Collected data:
Start of Block

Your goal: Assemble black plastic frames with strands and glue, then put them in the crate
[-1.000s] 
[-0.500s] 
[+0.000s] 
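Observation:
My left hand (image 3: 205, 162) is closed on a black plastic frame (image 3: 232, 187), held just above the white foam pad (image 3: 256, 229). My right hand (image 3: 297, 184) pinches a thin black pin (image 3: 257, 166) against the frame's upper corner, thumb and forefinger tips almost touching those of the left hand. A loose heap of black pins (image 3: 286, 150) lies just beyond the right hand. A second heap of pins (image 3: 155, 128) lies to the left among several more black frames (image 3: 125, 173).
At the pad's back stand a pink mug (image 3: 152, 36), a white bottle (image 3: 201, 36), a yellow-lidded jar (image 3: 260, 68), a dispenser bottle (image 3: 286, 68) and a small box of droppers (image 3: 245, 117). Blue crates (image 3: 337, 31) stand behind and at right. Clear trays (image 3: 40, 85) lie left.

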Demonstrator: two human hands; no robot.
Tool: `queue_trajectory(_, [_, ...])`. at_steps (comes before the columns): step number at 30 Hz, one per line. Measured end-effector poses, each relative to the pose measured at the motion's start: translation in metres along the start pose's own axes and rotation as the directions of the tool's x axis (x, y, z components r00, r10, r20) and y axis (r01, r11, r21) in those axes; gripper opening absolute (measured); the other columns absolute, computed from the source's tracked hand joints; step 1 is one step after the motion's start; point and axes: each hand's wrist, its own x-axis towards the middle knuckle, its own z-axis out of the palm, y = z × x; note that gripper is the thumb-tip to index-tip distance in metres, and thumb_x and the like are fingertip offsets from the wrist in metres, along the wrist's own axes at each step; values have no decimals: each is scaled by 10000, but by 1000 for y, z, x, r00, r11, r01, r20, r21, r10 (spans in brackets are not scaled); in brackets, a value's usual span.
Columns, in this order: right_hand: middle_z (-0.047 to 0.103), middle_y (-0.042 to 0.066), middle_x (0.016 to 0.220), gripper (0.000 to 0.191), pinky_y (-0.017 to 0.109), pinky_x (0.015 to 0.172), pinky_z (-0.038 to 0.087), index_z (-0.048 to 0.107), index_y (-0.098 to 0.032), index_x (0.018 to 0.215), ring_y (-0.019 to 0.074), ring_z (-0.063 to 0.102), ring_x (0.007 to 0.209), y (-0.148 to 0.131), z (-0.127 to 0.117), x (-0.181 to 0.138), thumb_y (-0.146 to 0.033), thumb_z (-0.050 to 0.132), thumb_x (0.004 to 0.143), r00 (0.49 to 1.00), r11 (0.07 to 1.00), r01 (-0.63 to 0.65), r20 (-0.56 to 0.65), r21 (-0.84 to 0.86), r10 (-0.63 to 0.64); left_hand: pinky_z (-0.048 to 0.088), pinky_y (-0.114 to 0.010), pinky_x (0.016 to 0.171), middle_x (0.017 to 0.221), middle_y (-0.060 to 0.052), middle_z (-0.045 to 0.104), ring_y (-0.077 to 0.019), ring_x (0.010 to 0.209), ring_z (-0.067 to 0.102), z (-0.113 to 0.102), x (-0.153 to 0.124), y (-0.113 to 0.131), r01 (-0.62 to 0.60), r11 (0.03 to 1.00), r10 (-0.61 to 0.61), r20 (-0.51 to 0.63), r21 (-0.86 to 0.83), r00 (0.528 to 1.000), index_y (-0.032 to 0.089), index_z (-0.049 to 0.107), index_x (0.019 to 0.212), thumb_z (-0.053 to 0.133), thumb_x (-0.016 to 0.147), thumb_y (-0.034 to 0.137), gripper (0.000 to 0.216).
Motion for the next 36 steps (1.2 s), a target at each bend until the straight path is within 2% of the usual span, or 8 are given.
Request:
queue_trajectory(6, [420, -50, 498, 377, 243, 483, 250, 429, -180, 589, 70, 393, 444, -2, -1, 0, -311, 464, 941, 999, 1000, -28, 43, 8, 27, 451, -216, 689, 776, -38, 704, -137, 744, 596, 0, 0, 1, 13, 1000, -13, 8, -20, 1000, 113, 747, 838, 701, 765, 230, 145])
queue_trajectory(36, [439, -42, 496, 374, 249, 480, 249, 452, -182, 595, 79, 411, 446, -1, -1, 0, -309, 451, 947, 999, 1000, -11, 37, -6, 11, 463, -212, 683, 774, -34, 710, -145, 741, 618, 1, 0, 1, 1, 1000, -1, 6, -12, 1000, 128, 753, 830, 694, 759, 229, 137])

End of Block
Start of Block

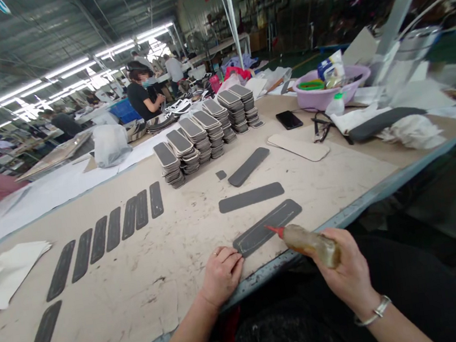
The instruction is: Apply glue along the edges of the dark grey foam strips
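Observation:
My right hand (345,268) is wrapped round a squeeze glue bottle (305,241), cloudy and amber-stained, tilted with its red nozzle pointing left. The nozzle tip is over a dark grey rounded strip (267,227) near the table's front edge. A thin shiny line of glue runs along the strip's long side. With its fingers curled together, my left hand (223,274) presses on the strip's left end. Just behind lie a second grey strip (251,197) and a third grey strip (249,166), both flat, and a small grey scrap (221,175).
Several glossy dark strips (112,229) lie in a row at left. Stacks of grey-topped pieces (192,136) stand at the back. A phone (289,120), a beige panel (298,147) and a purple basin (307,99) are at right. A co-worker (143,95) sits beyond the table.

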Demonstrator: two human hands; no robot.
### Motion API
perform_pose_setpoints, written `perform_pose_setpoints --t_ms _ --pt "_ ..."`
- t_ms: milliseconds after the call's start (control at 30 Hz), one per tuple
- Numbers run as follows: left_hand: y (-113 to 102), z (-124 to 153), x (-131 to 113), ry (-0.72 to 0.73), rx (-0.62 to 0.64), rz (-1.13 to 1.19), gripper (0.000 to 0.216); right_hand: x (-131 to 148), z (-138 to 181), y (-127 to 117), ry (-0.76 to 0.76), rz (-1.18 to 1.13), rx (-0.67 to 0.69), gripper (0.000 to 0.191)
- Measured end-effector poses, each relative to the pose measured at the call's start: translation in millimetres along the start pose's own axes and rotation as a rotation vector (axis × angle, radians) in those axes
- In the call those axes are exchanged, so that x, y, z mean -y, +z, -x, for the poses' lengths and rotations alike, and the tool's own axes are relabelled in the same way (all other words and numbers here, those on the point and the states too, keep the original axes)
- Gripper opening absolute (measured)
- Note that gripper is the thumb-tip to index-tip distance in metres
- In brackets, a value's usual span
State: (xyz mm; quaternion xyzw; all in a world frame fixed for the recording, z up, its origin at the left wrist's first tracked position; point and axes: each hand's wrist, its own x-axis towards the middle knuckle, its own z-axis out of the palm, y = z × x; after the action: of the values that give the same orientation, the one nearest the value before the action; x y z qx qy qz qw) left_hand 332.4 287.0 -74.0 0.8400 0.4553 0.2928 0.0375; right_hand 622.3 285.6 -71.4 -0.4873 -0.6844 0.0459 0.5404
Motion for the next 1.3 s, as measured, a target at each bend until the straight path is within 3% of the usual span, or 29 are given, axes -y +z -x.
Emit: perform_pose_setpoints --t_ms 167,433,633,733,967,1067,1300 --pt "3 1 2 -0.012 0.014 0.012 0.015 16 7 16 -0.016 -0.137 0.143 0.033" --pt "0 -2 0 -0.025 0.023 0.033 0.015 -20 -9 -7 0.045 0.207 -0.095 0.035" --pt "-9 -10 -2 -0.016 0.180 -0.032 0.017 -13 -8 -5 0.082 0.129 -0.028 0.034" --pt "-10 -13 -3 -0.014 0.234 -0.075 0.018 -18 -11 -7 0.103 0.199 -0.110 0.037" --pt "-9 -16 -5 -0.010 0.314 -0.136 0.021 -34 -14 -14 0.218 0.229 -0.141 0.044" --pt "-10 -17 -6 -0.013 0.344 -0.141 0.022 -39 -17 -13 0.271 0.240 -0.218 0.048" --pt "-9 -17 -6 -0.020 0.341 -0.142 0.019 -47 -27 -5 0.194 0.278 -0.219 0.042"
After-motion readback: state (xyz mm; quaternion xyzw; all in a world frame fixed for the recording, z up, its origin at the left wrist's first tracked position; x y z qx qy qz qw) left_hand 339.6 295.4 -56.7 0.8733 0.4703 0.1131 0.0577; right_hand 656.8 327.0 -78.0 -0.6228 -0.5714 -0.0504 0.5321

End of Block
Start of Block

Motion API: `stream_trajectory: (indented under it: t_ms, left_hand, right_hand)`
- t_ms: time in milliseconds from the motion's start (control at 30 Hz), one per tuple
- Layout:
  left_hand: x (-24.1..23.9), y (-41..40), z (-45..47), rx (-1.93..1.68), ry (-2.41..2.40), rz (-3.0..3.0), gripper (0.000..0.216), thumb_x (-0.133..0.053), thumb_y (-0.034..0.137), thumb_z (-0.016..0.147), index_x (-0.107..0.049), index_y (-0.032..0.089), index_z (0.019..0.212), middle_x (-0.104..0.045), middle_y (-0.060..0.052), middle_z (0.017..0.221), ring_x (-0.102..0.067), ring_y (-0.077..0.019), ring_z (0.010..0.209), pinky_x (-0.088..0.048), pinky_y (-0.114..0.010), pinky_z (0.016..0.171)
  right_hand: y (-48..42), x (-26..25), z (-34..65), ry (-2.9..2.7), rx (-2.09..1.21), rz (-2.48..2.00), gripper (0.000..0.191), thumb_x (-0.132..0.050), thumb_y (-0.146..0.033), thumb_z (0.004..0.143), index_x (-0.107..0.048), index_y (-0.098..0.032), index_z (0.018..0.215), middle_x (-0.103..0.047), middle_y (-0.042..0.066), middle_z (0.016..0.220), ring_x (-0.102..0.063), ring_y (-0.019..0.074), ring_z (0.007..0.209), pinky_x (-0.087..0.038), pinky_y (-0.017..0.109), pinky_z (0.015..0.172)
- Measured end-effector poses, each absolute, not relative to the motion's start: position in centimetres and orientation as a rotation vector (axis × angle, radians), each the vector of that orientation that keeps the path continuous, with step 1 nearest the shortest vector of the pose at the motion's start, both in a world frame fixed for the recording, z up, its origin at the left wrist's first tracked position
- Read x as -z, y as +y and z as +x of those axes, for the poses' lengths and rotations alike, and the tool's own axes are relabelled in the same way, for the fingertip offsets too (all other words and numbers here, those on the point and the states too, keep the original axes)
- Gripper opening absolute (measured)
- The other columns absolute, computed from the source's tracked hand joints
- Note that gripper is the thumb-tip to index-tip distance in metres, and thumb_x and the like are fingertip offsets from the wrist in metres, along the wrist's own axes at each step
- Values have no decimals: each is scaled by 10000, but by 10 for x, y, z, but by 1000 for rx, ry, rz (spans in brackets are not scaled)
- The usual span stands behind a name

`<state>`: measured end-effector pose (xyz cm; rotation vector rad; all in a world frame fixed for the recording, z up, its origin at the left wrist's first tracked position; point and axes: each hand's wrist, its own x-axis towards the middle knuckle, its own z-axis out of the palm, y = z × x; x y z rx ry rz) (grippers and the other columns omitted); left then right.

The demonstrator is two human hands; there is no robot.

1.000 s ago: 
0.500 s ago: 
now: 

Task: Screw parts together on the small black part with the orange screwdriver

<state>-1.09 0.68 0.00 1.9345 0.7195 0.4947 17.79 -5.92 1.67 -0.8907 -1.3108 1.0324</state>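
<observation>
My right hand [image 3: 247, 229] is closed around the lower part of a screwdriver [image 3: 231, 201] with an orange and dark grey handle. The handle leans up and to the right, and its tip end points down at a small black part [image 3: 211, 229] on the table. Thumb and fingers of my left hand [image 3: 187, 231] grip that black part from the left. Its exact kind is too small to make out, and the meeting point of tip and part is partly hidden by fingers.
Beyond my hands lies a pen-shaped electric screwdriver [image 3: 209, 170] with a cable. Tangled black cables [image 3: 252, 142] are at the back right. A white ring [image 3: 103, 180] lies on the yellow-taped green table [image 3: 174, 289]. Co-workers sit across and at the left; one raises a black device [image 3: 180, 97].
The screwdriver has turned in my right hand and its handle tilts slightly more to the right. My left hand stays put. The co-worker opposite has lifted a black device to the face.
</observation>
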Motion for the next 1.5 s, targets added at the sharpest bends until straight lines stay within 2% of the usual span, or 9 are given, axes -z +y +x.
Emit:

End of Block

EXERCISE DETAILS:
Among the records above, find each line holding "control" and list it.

RESPONSE AREA:
- t_ms: milliseconds after the call's start (control at 30 Hz), one per tuple
- t_ms: time in milliseconds from the motion's start (control at 30 Hz), one per tuple

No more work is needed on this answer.